In November 2009, I was going through a weird phase in my life. I pretty much stopped talking to one of my best friends after going through a rough patch. Before that, I let go of two other best friends who I’d known for years. So now, I was feeling really alone.
I left 909 after my second year for personal reasons, but I never really felt like I fit in with Mavyn all that well. I basically went to practice and went home, never really making any strong ties with people on the team.
I was going to Fullerton College at the time, and while there were a couple of people in multiple of my classes, I still felt like I was by myself.
I managed to get through the year, week by week, keeping to myself mostly. It wasn’t very exciting at all, but at least I learned how to evaluate my friendships and gain a different understanding on life. Friends, family, relationships, work — everybody has different views on life, and this quiet time let me observe and reflect on that.

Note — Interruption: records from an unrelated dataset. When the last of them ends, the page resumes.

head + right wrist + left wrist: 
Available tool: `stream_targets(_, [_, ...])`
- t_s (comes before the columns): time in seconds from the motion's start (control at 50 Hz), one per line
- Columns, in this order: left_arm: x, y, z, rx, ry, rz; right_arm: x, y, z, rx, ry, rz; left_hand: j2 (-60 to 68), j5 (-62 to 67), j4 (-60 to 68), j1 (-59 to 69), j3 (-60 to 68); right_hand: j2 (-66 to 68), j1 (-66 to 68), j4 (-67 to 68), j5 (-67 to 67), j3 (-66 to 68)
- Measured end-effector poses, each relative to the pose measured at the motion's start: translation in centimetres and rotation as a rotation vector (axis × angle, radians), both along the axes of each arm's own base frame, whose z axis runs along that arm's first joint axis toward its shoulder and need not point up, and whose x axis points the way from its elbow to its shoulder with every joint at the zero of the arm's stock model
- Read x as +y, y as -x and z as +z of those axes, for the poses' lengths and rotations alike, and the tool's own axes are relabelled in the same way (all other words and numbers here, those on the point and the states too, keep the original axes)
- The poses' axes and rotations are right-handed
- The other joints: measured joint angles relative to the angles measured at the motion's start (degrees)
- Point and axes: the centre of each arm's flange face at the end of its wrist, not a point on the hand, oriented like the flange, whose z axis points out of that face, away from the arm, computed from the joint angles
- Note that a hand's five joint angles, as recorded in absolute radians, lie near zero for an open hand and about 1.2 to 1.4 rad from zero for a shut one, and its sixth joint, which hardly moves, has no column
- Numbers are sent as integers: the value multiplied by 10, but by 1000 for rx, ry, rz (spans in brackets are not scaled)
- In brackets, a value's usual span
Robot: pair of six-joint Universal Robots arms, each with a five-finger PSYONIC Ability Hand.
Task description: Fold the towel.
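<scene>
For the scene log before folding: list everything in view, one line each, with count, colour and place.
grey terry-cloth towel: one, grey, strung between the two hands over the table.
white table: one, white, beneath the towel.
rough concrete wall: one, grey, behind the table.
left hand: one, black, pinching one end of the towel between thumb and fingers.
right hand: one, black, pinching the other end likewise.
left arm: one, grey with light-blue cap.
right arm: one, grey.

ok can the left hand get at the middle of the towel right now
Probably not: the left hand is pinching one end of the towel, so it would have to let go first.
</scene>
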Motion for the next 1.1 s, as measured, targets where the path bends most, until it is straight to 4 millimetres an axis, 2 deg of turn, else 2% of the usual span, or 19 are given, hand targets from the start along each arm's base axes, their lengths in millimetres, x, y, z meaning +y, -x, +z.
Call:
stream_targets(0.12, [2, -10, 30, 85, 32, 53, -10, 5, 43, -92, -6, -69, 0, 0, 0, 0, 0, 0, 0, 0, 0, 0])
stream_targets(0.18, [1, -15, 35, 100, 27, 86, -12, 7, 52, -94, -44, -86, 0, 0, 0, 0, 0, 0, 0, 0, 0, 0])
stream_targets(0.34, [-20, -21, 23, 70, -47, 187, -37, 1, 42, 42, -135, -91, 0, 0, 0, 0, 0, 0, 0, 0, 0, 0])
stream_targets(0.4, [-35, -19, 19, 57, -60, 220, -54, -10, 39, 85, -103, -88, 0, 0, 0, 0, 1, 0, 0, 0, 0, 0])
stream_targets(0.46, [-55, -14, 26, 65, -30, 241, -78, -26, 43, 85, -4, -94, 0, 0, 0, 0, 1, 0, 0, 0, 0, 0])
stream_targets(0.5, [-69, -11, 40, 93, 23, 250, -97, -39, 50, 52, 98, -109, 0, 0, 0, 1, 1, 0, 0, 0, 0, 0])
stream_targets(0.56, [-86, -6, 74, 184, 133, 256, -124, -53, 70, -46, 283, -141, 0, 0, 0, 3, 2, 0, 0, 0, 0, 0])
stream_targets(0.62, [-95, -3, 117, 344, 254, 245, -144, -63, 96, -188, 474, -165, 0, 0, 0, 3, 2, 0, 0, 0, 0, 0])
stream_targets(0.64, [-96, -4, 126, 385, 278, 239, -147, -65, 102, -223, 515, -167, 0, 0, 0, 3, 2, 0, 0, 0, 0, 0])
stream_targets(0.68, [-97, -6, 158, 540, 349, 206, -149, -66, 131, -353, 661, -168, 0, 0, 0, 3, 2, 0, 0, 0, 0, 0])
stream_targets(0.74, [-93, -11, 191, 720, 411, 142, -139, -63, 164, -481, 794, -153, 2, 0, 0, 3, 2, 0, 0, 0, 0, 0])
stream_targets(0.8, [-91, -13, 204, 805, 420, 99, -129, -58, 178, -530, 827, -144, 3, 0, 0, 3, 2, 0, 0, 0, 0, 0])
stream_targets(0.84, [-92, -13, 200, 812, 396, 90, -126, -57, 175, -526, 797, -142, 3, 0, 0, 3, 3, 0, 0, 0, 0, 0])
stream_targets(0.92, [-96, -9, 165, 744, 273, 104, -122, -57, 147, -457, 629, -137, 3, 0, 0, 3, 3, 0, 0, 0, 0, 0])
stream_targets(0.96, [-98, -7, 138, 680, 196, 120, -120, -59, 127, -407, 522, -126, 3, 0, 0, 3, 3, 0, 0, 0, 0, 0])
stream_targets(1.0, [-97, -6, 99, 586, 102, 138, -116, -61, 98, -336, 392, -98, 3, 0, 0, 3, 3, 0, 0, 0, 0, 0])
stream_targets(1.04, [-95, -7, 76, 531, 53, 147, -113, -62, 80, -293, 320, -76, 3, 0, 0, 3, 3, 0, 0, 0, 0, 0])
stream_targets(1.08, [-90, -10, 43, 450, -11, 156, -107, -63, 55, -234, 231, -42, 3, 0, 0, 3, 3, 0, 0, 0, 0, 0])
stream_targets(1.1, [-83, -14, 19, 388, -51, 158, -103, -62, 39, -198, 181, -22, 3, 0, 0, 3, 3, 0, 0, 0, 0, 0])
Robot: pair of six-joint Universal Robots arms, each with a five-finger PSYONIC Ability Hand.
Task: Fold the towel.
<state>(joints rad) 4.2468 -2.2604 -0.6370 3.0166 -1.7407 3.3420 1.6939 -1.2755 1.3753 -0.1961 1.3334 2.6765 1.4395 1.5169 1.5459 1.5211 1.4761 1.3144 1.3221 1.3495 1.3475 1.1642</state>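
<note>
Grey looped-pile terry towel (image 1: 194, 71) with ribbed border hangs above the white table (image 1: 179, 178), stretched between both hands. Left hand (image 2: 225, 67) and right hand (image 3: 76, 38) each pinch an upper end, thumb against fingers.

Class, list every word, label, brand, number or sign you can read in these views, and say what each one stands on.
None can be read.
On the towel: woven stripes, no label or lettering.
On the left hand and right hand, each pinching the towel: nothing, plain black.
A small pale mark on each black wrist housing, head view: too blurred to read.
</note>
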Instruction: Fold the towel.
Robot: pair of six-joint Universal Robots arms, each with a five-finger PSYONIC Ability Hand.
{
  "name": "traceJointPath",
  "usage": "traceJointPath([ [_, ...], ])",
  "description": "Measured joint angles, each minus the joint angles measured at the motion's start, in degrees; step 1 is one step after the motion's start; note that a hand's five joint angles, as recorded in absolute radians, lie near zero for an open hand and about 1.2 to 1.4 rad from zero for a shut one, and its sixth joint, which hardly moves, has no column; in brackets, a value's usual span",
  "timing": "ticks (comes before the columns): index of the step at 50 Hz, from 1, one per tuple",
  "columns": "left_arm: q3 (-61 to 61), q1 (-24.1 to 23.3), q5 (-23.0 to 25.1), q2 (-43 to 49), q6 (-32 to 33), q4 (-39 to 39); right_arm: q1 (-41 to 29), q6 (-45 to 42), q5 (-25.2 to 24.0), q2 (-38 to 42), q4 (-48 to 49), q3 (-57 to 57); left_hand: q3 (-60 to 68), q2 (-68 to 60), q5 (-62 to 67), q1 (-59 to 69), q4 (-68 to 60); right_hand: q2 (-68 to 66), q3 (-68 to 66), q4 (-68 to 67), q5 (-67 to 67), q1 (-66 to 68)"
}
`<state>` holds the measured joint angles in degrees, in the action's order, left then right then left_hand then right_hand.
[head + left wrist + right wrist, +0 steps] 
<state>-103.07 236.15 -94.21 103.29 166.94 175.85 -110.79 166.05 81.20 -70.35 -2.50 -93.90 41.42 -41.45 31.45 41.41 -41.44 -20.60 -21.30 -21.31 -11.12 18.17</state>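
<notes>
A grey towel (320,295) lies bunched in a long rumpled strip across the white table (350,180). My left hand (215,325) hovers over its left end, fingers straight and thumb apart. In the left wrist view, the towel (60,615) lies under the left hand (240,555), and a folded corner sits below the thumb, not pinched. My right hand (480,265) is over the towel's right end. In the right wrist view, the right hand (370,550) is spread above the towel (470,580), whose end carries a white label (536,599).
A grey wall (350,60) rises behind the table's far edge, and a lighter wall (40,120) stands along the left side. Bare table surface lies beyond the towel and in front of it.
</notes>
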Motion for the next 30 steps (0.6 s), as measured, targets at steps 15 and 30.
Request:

In November 2010, I wasn’t going to school anymore. I got pneumonia earlier in the year and it messed up my academics, which carried on into the fall quarter. Trying to play catch up while trying to learn new concepts which build upon the old ones is really, really hard. I couldn’t keep up with it anymore and I ended up dropping my classes. I started to work more and more hours at Pinkberry, and I eventually got promoted. During this time, I started to miss the learning experience. Don’t get me wrong, I enjoyed the money I made, but I felt like a chump just going to work while all my friends were in school. The year off from school made me realize that I had to go back to school and finish my education if I ever wanted to make something of myself. There was no way I was going to make it by just trying to find jobs here and there with, technically, only a high school diploma.
So now I’m here, back in school, trying to get my bachelor’s degree. It sucks major ass, but I know I have to do it — for myself, for my parents, for my future family.
I’ve had my ups and downs the last couple of years, but I’ve gotten a little more understanding of myself and what I want. Of course, there’s still plenty to learn. I’m only 22, and I’ve still got 3/4s of my life to live. It’s only just begun!